The work presented in (Luceri et al. 2019) studied the impact of social influence on offline dynamics to study human real-life behavior. They used the deep learning technique for modeling social influence and predicting human behavior on real-world activities. They proposed a social influence deep learning framework that combines deep learning with network science for modeling and forecasting social influence on real-life activities, their social influence deep learning (SIDL) framework based on DNNs.

Authors in (McKay et al. 2019) proposed a newer solution for the influence maximization problem using machine learning.
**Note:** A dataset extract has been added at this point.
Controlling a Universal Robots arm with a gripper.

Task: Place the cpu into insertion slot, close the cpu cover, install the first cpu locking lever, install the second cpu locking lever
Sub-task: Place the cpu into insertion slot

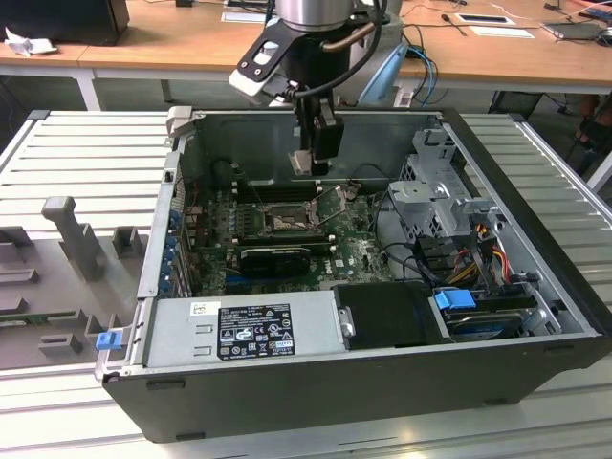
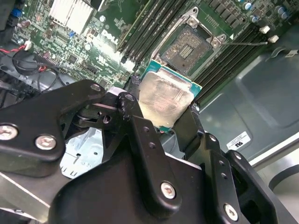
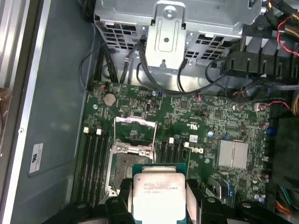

Their objective was to create a deep learning model to solve the influence maximization problem for viral marketing in a faster, more efficient, and more current leading algorithm; they are comparing the result of their model named learning algorithm with three main algorithms: the random selector, sum of edge, and greedy algorithm. For their study they built an artificial neural network in order to test their model against the order to other algorithm following they used the real network (DBLP a computer science bibliography website) for obtained the real results on real data. For the comparison of their model and the main other model (algorithm) existed, they compare with two measures the time efficiency and influence spread in the network. Their model reduce the time running and maximize the number of nodes activated. Their model activates 25.46% of the network’s threshold, the greedy, sum of edge and the best random algorithm activates more than 4% (2.98%, 2.87%, and 3.78%), these results of smaller network. The result of their model in the large scale network is 48.18%, sum of edge 26.42% and 32.58%. The result experiment proved that their model is more efficient in the total amount of influence spread and in time efficiency.

In (Tian et al. 2020) motivated by the application of viral marketing, first they proposed two topic-aware social influence propagation models based on IC and LT models. Second, they proposed a new graph-embedding network, called Diffusion2Vec, which can extract features for each user in social network automatically. It’s also important to note that they came up with a method for calculating the influence of a candidate user based on their embeddings. Finally, they adopted an algorithm of reinforcement learning, called double DQN with prioritized experience replay to train models. For the experiments, they used real-world social network from Twitter.

5 Conclusion

Online social networks are popular services that have been studied heavily in recent years, as more and more people communicate with friends, colleagues, and family through different existing social networks. We found several interesting papers surveying aspects of social networks. In this chapter, we reviewed the major aspects of OSNs, namely, online social network, social network analysis, social influence analysis, and viral marketing, and we defined the problem space in the social influence analysis. We also surveyed the main existing models and algorithms for influence modeling, influence maximization, and influential spreaders for viral marketing. The main objective of this chapter was to summarize the most important algorithms and models of influence analysis for viral marketing for beginners in this area. As we have learned in this chapter, there are many new problems and challenges on social influence analysis in our future work; we aim at proposing a new model of influence spreading or a new method for the identification of influential nodes in online social network for viral marketing. We hope this chapter will be very useful in clarifying this exciting area of research and serve as a solid foundation for readers interested in this field.